[Task to carry out]: Only the lines from the one that contains "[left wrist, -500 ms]" through the last line of the data below should be duplicated, exactly and without pictures.

BEGIN

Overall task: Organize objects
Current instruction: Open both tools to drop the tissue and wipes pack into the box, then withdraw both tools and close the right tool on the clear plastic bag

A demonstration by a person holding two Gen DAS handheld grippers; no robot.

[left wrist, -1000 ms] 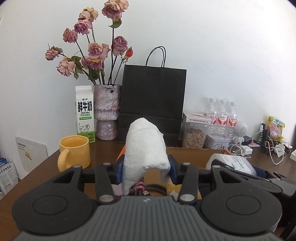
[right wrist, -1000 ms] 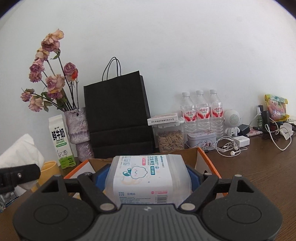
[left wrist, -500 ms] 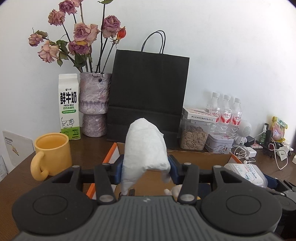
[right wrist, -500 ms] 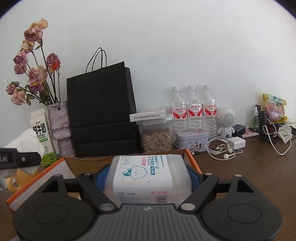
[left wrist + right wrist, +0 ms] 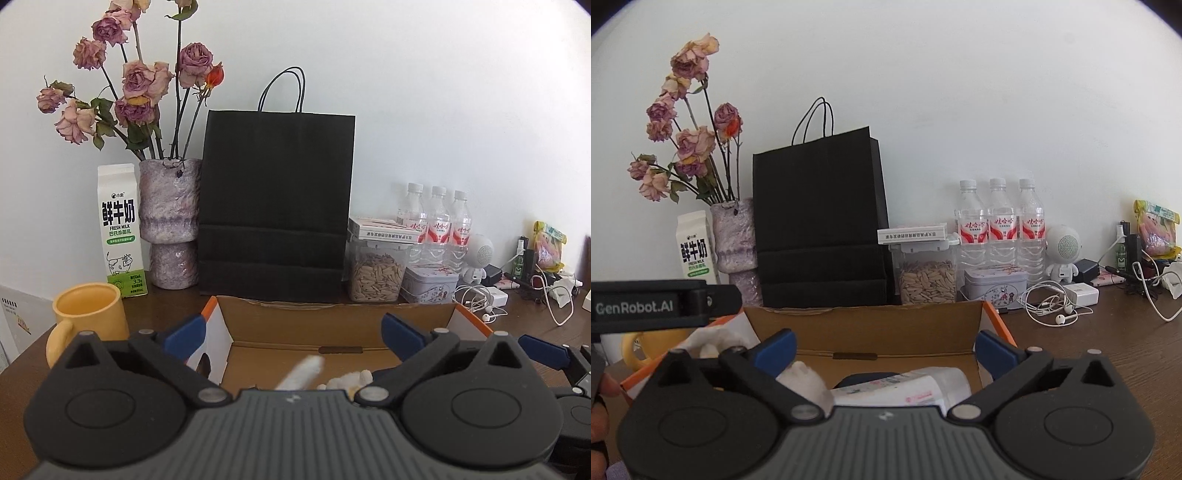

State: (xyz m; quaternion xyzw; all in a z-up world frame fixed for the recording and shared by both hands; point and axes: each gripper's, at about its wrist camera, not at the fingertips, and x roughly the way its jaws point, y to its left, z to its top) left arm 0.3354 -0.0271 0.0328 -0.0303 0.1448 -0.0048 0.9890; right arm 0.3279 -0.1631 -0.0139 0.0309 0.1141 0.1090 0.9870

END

[The answer]:
[left wrist, -500 ms] 
[right wrist, -500 ms] 
[left wrist + right wrist, +0 ms] 

State: (xyz m; quaternion xyzw; all in a z-up world frame fixed for the recording and shared by both hands; point and axes: each gripper's, at about its wrist camera, not at the fingertips, and x roughly the way its jaws point, y to its left, z to its top) left arm 0.3354 -0.0271 0.0328 -0.0303 0.1448 -0.0048 0.9890; right arm 0.3279 -0.1631 -0.0139 0.0309 0.1141 0.1090 0.9870

The answer has been supplied in full.